Tuesday, July 29, 2014

Hawk Fun in the Summer

HMANA’s vice-chair and Hawk Mountain’s senior monitoring biologist Laurie Goodrich hosts an annual event, the Kittatinny Roundtable, each July. For the day-long event, hawk counters and site leaders from along the Kittattiny Ridge in Pennsylvania and New Jersey come together to hear about ongoing raptor research and share results from the prior migration season. It’s a rare opportunity for hawk people from different sites to get together for some fellowship and information.

Last weekend’s event was no exception. We heard Nick Bolgiano discuss his research studying distribution changes for the American Kestrel in eastern North America. Nick looked at Christmas Bird Counts, banding data, breeding bird surveys as well as migration information from HawkCount from the 1970’s to the present to see how kestrel reports shifted over time. He’s discovered that kestrel breeding seems to occur in more southerly locations now than earlier. Ohio, Illinois, Wisconsin and similar states report increased breeding. Migration data shows kestrel numbers are down, except at Hawk Ridge in Minnesota where results are up, which makes sense if the breeding population is also shifting. Banding recoveries are found now more to the southwest than along the coast. He speculates that smaller and fewer farms as well as more fragmented farmlands are a factor in the decline in the east. The increase in Cooper’s Hawk predation may also be a factor.

Jeanne Ortiz from Pennsylvania Audubon talked about conserving the Kittatinny Ridge by identifying the most important parcels along the ridge with a goal of creating a connected corridor of protected lands. She is also working to raise awareness and show the economic value of conservation, which was estimated at $1.2 billion annually in Cumberland County PA alone.

Laurie gave us an update on her own Broad-winged Hawk tracking project where several fledglings and an adult female are equipped with radios so they can be tracked. She is hoping to discover where these Pennsylvania birds winter and monitor their trip south. Click here to learn more about the research.
Jacks Mountain Pennsylvania gave an update on the wind power companies that are seeking to build wind farms both in front of and behind their watchsite. While the ultimate outcome is still unknown, the Save Our Jacks Mtn. group now has 240 members and was instrumental in getting four nearby townships to pass wind ordinances. While such ordinances can’t keep the wind farms out, the ordinances do regulate their operation and construction. The group is also working with two other townships. They are selling patches to raise money. Visit
www.savejacksmountain.org to keep up with their work.

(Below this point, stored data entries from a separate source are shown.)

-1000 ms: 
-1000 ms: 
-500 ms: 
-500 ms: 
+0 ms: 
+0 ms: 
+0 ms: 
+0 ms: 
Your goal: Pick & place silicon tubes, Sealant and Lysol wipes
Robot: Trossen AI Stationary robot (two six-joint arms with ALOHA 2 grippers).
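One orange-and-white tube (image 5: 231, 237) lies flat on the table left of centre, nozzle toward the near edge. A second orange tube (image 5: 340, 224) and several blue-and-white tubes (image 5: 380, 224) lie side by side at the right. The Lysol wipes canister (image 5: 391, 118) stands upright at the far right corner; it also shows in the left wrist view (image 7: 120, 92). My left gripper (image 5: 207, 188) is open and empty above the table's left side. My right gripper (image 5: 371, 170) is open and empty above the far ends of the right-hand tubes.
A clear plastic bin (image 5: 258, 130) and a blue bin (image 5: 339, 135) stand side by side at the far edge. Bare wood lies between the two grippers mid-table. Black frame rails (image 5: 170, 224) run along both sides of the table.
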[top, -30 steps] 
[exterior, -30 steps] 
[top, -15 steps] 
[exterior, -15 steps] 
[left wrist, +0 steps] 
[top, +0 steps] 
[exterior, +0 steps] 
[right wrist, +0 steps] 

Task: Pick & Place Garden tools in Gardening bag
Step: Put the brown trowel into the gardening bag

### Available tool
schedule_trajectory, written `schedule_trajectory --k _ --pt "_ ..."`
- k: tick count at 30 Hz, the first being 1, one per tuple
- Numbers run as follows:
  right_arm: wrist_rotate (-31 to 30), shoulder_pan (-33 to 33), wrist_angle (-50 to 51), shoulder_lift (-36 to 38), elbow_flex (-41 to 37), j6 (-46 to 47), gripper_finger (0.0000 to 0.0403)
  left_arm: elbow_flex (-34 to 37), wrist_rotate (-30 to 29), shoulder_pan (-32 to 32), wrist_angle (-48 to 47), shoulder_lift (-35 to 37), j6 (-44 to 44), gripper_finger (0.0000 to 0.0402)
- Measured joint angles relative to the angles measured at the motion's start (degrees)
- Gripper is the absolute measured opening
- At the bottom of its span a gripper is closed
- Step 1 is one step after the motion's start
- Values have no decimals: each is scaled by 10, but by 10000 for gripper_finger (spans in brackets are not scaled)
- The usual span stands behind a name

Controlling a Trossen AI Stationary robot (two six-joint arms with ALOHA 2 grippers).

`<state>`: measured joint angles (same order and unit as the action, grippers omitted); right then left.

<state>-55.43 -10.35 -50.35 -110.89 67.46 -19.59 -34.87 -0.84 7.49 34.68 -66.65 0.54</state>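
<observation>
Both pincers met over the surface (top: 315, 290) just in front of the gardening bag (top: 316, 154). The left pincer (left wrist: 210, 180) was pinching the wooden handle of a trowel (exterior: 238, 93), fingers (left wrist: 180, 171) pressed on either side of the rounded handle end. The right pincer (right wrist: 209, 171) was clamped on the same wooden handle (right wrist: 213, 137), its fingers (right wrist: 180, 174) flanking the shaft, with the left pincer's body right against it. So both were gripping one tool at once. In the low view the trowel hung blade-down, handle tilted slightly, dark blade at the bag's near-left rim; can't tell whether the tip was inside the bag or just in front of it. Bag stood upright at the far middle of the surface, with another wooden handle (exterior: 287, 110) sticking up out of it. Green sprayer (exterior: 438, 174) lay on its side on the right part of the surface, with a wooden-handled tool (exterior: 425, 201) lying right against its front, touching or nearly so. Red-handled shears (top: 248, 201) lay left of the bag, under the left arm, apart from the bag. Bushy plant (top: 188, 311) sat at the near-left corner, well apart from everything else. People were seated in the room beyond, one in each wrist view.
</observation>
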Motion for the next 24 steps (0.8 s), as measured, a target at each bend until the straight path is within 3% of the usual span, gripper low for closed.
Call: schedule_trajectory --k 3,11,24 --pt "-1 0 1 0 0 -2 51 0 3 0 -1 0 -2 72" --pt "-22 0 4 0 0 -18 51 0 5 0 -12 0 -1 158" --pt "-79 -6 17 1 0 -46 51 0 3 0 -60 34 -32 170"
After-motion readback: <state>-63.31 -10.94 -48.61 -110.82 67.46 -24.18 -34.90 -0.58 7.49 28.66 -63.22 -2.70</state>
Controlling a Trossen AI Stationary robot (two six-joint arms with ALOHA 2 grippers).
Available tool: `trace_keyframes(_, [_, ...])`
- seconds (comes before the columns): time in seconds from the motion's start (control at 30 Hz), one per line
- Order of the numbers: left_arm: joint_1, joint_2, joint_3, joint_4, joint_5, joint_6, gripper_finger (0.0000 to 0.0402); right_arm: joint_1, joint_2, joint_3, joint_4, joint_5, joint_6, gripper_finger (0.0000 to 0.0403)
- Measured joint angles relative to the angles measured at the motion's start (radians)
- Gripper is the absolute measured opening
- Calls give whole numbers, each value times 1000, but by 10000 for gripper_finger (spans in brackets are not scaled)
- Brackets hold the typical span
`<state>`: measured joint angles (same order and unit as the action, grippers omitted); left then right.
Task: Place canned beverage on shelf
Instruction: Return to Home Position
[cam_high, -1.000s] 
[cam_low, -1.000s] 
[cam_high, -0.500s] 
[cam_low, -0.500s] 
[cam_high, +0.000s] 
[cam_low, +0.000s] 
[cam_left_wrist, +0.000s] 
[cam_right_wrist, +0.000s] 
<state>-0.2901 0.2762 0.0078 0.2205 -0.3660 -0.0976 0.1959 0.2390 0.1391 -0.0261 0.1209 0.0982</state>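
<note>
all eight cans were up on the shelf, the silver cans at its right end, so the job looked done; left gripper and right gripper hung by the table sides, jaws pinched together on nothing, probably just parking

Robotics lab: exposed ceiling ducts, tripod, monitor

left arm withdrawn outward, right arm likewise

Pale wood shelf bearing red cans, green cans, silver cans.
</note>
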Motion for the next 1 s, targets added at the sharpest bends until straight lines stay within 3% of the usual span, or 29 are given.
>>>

Long-time Picatinny Peak New Jersey counter John Reed reported his count there may soon end its full-time coverage. As the site is on a military reservation, it is difficult for the public to reach it, and he has been unable to get someone to replace him. He did say he will likely move into the Hudson Valley and hopes to prospect for a new site in that area.

Then it was time to explore the migration data from the 11 attending fall migration sites. One thing was discovered pretty quickly. Northern Harrier counts were all very low or even at the lowest totals ever for several sites. One year’s result is not enough to sound the alarm but it is certainly enough to make other sites aware of this possible trend and to keep a close eye on what happens next year. Also discovered was that the other accipters, namely Cooper’s Hawk and Sharp-shinned Hawks, were also counted in below average numbers at the attending sites, though none of these declines were as dramatic as that of the harrier.

Finally, what has now become an annual "award" went to Waggoner’s Gap, Pennsylvania, for yet again posting the area’s highest count of eagles. They counted 499 Bald Eagles and 245 Golden Eagles during fall 2013. The award is a plastic eagle with red, white and blue blinking lights. Counter Dave Grove has been hoping some other site will win and take the traveling trophy off his hands and his mantelpiece for a while.